■ TASK TO CARRY OUT: Set every entry down again exactly, excluding any pictures.

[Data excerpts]
◆ ◆ ◆ ◆ ◆
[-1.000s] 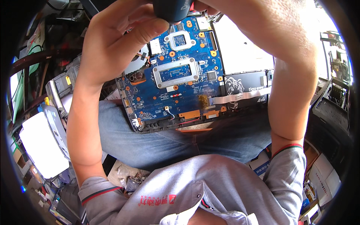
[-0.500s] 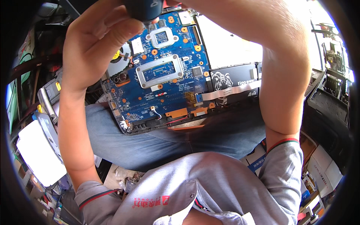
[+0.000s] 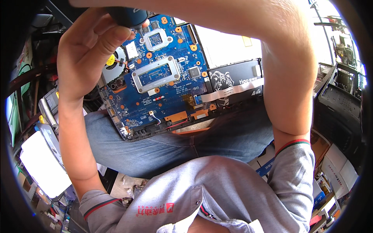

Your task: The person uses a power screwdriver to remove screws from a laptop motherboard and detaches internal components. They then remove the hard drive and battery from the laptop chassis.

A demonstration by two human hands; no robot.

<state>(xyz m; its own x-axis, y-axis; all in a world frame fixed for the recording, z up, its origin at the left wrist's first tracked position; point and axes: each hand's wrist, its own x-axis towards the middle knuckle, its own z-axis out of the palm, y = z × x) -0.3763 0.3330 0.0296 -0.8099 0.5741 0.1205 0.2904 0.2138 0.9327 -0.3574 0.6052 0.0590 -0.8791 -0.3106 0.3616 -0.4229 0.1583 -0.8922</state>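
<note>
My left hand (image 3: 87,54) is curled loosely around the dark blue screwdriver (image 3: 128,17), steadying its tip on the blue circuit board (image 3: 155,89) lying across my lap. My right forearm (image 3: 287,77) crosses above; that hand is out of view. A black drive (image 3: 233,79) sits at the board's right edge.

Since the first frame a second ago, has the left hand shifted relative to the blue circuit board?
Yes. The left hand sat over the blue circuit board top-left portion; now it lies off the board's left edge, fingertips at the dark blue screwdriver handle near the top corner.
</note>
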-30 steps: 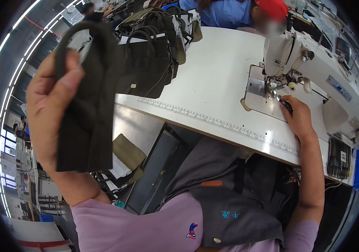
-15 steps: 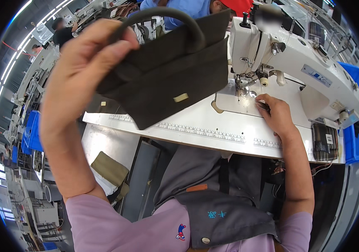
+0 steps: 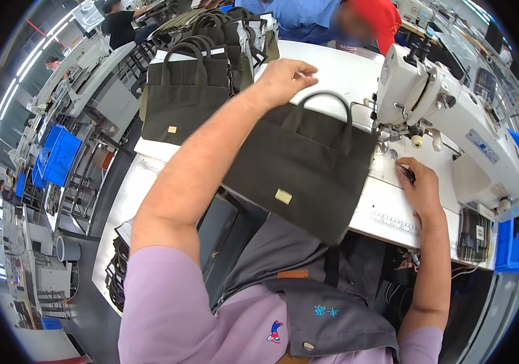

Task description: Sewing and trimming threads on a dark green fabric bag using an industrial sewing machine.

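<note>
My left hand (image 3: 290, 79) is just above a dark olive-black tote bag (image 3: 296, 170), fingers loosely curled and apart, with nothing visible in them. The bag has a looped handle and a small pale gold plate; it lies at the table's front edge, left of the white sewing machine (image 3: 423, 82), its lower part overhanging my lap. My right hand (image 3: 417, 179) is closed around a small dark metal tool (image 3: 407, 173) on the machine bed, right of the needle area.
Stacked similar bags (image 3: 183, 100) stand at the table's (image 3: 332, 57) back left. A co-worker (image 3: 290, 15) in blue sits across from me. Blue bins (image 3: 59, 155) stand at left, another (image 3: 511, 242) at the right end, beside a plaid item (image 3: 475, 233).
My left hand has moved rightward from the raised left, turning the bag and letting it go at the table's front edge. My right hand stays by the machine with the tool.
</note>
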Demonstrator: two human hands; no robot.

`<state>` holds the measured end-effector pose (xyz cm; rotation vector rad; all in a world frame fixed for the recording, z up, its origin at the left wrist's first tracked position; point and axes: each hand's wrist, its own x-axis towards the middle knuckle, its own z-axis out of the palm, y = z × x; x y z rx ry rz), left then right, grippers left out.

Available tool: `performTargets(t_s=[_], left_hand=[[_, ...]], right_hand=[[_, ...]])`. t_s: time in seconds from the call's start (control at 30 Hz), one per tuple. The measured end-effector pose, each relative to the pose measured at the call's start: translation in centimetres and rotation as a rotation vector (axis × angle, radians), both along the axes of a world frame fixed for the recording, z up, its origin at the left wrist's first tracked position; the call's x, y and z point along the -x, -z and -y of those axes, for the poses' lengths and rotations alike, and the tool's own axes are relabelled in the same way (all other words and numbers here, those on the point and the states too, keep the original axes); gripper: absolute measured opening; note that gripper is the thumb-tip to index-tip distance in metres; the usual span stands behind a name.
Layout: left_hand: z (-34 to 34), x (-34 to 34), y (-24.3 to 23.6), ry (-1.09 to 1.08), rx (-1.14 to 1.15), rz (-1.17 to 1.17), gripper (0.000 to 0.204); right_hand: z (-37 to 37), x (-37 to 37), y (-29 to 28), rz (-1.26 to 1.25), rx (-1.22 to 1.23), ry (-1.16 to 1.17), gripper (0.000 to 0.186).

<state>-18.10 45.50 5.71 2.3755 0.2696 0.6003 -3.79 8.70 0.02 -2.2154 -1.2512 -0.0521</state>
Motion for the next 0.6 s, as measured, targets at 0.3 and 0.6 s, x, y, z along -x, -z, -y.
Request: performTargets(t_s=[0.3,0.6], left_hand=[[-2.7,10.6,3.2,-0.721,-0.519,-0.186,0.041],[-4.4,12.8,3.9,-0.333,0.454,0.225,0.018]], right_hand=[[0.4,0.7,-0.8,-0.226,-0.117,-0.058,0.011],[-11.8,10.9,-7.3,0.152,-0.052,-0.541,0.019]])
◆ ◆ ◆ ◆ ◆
■ RESPONSE TO THE EXERCISE:
[-1.000s] 
[-0.500s] 
[+0.000s] 

Your task: The person uses a power screwdriver to remove screws from a laptop motherboard and detaches internal components. They then remove the hard drive and battery from the laptop chassis.

A demonstration by two human hands; no robot.

<state>(xyz m; its own x-axis, y-axis; all in a world frame fixed for the recording, z up, its origin at the left wrist's first tracked position; point and axes: each hand's wrist, its own x-axis towards the middle knuckle, its own z-axis out of the palm, y = z × x) -0.3763 0.3330 0.0296 -0.8099 0.5741 0.1205 0.2904 0.2138 0.9327 -0.3574 0.6052 0.0590 -0.8791 -0.3106 0.3616 -0.4229 0.1583 -0.8922</state>
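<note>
My left hand (image 3: 87,54) is curled loosely around the dark blue screwdriver (image 3: 128,17), steadying its tip on the blue circuit board (image 3: 155,89) lying across my lap. My right forearm (image 3: 287,77) crosses above; that hand is out of view. A black drive (image 3: 233,79) sits at the board's right edge.

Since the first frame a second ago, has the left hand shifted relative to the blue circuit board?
Yes. The left hand sat over the blue circuit board top-left portion; now it lies off the board's left edge, fingertips at the dark blue screwdriver handle near the top corner.
</note>
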-30 steps: 
-15 steps: 
+0 steps: 

Task description: Sewing and trimming threads on a dark green fabric bag using an industrial sewing machine.

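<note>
My left hand (image 3: 290, 79) is just above a dark olive-black tote bag (image 3: 296, 170), fingers loosely curled and apart, with nothing visible in them. The bag has a looped handle and a small pale gold plate; it lies at the table's front edge, left of the white sewing machine (image 3: 423, 82), its lower part overhanging my lap. My right hand (image 3: 417, 179) is closed around a small dark metal tool (image 3: 407, 173) on the machine bed, right of the needle area.
Stacked similar bags (image 3: 183, 100) stand at the table's (image 3: 332, 57) back left. A co-worker (image 3: 290, 15) in blue sits across from me. Blue bins (image 3: 59, 155) stand at left, another (image 3: 511, 242) at the right end, beside a plaid item (image 3: 475, 233).
My left hand has moved rightward from the raised left, turning the bag and letting it go at the table's front edge. My right hand stays by the machine with the tool.
</note>
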Demonstrator: two human hands; no robot.

`<state>` holds the measured end-effector pose (xyz cm; rotation vector rad; all in a world frame fixed for the recording, z up, its origin at the left wrist's first tracked position; point and axes: each hand's wrist, its own x-axis towards the middle knuckle, its own z-axis out of the palm, y = z × x; x y z rx ry rz), left then right, grippers left out.

Available tool: `performTargets(t_s=[_], left_hand=[[_, ...]], right_hand=[[_, ...]])`. t_s: time in seconds from the call's start (control at 30 Hz), one per tuple. The measured end-effector pose, each relative to the pose measured at the call's start: translation in centimetres and rotation as a rotation vector (axis × angle, radians), both along the axes of a world frame fixed for the recording, z up, its origin at the left wrist's first tracked position; the call's x, y and z point along the -x, -z and -y of those axes, for the poses' lengths and rotations alike, and the tool's own axes are relabelled in the same way (all other words and numbers here, those on the point and the states too, keep the original axes); gripper: absolute measured opening; note that gripper is the thumb-tip to index-tip distance in metres; the usual span stands behind a name.
Layout: left_hand: z (-34 to 34), x (-34 to 34), y (-24.3 to 23.6), ry (-1.09 to 1.08), rx (-1.14 to 1.15), rz (-1.17 to 1.17), gripper (0.000 to 0.204); right_hand: z (-37 to 37), x (-37 to 37), y (-29 to 28), rz (-1.26 to 1.25), rx (-1.22 to 1.23), ry (-1.16 to 1.17), gripper (0.000 to 0.186).

<state>-18.10 45.50 5.71 2.3755 0.2696 0.6003 -3.79 8.70 0.02 -2.2154 -1.2512 -0.0521</state>
Motion for the next 0.6 s, as measured, targets at 0.3 and 0.6 s, x, y, z along -x, -z, -y.
Request: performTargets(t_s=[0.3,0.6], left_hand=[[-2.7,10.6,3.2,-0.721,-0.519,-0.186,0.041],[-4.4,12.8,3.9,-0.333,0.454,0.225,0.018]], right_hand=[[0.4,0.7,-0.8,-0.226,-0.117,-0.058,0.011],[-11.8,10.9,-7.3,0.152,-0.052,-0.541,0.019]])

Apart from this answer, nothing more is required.